The revenue downturn makes the government more vulnerable to opposition jibes that it is city-centric, and intent on building ‘monuments’ - major public structures - to its term in office.
For example questions have already been raised about the Elizabeth Quay Perth foreshore project. The premier’s new office in West Perth is also a likely target, plus the merits of the timing for the new football stadium at Burswood.
And if things were so tight why did the government proceed with the $1.5 million advertising/1 information’ campaign that includes references to the foreshore scheme?
The government’s response almost certainly will be that the capital works projects will be spread over a number of years and will generate jobs in the construction phase. The Elizabeth Quay concept also has one eye on the tourism and leisure dollar.
In any case, it’s rarely a good time for governments to spend money on some schemes. Take Richard Court’s Belltower, for example. He had to withstand criticism not only from Labor but his coalition partner the Nationals for the amount of money being spent - you guessed it - in the city. The only commentary you’ll hear about the Belltower now is that it should have been taller.
That’s cold comfort for Mr Barnett and his team. They will now go through a nail-biting time leading up to Christmas, hoping Mr Buswell’s assertion that the revenue slump is a short-term cyclical issue is proved right.
More belt tightening at Christmas is the last thing a government seeking re-election early in the new year wants. That is, unless it can turn cost cutting into a virtue.
Crook his own man
YOU’VE got to hand it to Tony Crook, the National Party member for the federal seat of O’Connor. When it comes to wheat marketing, he has certainly caught his WA Liberal Party colleagues with their pants well and truly down.
It is a classic case of role reversal. The Nationals have generally been branded as the agrarian socialists when it comes to market regulation, while the Liberals are considered the party of the free market.
But that doesn’t apply here.
The background is that the federal government wants to deregulate wheat marketing but the Nationals, at the federal level, are opposed. The Liberals in Canberra have decided to support their country cousins.
In WA, the industry supports deregulation. In a rare show of unity, both the Pastoralists and Graziers Association and the WA Farmers Federation have called for the freeing up of the market.
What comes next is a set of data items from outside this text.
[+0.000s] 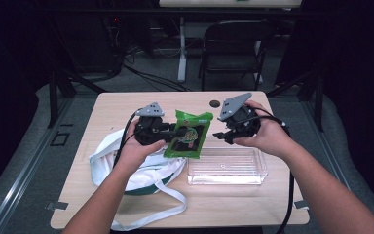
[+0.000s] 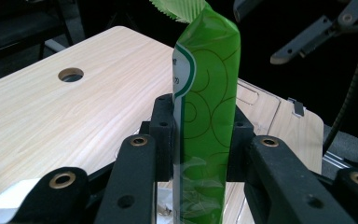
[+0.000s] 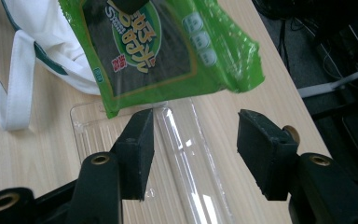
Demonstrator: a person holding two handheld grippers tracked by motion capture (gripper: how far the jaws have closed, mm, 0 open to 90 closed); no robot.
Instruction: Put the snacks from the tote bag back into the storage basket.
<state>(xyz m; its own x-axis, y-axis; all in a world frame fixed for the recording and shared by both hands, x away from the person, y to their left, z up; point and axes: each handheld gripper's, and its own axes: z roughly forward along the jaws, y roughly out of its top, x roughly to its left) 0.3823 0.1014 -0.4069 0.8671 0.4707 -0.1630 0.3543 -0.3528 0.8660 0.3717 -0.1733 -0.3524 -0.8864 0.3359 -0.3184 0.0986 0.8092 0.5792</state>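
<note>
- The left gripper (image 1: 168,130), at the centre left of the high view, has its jaws pinching the green snack packet (image 1: 188,134) by its side; in the left gripper view the packet (image 2: 205,107) stands upright between the two pads.
- The packet hangs in the air at the middle of the frame, just above the far left corner of the clear plastic tray (image 1: 226,166), which lies on the table (image 1: 112,105).
- The right gripper (image 1: 222,135) is just beside the packet's right edge, its jaws spread and with nothing between them; its own view shows the packet (image 3: 154,46) above the open pads.
- I judge the step is to lay the packet into the tray: lower it flat, keep it inside the walls, then release.
- The white cloth bag (image 1: 141,173) at lower left should stay out of the way.
</note>
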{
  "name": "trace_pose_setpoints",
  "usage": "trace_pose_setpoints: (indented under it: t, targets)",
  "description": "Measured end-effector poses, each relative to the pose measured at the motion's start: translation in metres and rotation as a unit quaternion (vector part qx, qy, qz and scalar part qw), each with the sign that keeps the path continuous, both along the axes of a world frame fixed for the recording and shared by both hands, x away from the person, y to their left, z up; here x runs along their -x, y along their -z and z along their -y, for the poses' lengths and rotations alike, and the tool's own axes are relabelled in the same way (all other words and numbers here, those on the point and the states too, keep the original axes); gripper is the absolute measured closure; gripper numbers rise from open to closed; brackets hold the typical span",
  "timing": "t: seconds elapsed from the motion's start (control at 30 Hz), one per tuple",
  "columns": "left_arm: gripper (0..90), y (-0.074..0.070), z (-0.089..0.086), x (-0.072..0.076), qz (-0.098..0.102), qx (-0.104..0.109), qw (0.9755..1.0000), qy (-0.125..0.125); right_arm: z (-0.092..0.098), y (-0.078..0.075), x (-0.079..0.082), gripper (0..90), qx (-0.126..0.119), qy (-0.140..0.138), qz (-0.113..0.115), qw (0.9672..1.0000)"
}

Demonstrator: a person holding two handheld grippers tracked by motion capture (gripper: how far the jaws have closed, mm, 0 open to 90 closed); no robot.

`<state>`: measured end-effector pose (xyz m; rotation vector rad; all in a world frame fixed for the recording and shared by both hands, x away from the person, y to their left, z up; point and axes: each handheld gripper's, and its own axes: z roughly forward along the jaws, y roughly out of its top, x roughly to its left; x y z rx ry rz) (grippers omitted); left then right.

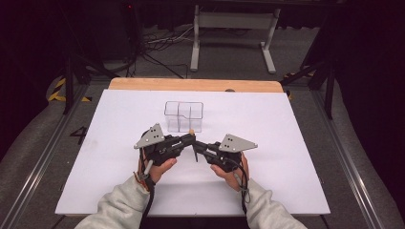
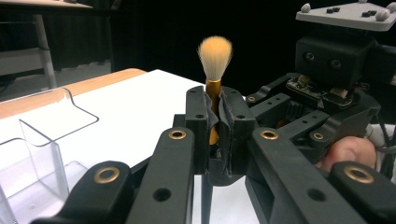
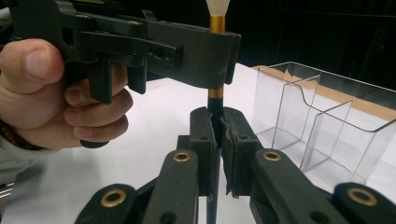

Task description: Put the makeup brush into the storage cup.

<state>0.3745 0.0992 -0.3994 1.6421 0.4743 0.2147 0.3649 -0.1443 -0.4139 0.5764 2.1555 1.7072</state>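
A makeup brush with pale orange bristles (image 2: 215, 53), a gold ferrule (image 3: 217, 23) and a black handle (image 3: 215, 100) stands upright above the table. My left gripper (image 2: 215, 105) is shut on the gold ferrule. My right gripper (image 3: 215, 123) is shut on the black handle just below it. In the high view the left gripper (image 1: 190, 138) and the right gripper (image 1: 197, 145) meet tip to tip at the table's middle, with the brush tip (image 1: 191, 131) poking up between them. A clear compartment organiser (image 1: 184, 116) stands just behind them.
The clear organiser (image 3: 317, 126) has several open-top compartments and sits close to the right of the brush in the right gripper view. A white board (image 1: 119, 157) covers the table, with a wooden edge (image 1: 196, 85) at the back. Stands and cables lie on the floor beyond.
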Motion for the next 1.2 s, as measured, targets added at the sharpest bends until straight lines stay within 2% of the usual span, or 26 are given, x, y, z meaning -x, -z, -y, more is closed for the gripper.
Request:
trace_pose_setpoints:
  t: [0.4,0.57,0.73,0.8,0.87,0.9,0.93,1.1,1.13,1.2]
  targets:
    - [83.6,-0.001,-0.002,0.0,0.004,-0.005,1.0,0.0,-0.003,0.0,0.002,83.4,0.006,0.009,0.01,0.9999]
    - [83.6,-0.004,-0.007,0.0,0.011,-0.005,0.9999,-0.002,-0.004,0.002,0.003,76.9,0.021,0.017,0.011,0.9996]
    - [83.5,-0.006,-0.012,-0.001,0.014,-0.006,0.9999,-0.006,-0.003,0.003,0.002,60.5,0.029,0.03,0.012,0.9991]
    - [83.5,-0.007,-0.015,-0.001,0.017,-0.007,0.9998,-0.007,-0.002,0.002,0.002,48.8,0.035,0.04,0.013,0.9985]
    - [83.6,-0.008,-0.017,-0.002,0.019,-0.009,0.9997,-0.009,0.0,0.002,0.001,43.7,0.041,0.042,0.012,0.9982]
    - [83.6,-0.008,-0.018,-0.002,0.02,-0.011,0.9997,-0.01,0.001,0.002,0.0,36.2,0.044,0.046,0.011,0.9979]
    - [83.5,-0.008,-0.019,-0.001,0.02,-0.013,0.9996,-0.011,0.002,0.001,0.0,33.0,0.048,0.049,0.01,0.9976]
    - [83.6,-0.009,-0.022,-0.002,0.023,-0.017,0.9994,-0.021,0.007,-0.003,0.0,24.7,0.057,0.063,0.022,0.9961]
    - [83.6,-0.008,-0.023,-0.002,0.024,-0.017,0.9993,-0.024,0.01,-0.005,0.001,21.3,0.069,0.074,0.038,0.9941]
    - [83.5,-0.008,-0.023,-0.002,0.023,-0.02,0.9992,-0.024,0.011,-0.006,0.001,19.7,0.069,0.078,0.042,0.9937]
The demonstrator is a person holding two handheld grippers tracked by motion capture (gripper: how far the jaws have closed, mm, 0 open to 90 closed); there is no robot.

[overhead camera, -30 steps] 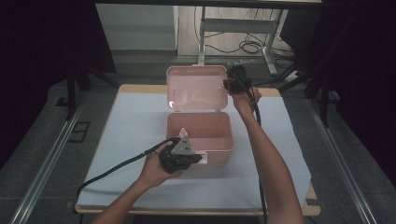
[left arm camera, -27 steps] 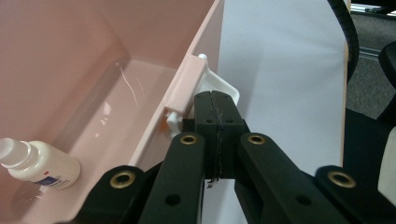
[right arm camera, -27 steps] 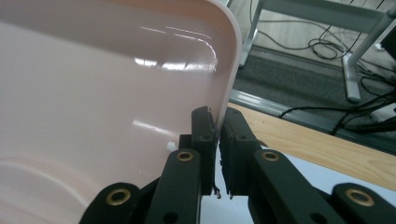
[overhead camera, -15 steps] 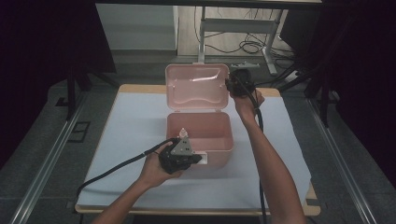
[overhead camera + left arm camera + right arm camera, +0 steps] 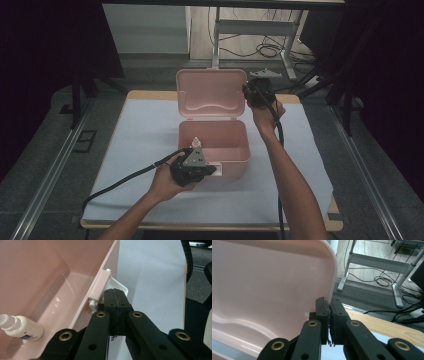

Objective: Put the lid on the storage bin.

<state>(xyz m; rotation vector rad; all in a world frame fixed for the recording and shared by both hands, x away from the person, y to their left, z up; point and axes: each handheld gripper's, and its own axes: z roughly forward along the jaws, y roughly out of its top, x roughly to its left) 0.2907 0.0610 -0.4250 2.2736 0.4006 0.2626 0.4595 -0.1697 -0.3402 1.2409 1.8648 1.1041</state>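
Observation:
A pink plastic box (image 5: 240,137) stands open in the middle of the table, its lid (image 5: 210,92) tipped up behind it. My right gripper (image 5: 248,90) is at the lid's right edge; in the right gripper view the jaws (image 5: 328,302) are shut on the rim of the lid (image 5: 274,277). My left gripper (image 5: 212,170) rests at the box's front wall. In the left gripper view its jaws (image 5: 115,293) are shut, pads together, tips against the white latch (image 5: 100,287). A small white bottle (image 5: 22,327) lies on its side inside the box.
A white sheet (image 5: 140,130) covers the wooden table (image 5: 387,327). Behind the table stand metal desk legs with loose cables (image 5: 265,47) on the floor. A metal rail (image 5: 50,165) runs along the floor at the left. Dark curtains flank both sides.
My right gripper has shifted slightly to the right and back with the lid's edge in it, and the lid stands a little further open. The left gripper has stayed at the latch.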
There are several issues at play here. The first is that WA is the biggest grain exporting state. Therefore its voice should carry weight at the national level, and that the all federal MPs from the west should take note.
The second is that the state has just 15 members in the 150-seat House of Representatives. So in the numbers game it is well and truly a bit player.
The third relates to the seat of O’Connor itself. Mr Crook is a first termer, having beaten the long-serving Liberal, Wilson Tuckey, in 2010. Mr Crook is something of a freelancer, however, attending the Nationals’ party room meetings in Canberra but not the coalition meetings. And while at odds with his federal colleagues, he has the blessing of his local party.
His endorsed Liberal opponent, Rick Wilson, also backs a free market, placing him at odds with his party’s MPs, but in tune with the farmers. Mr Crook would be crazy not to do the same.
Although Premier Colin Barnett has thrown his weight behind freeing up the market, the issue is not without ramifications for next March’s state election.
With the state’s Legislative Assembly speaker and Nationals member, Grant Woodhams, retiring, the Liberals have been eyeing off his agricultural seat of Moore as a possible gain. This row makes the prospects of a win there that much harder, however.
There will be some bitter exchanges when the issue is revisited at the next Liberal state council meeting later this month (October).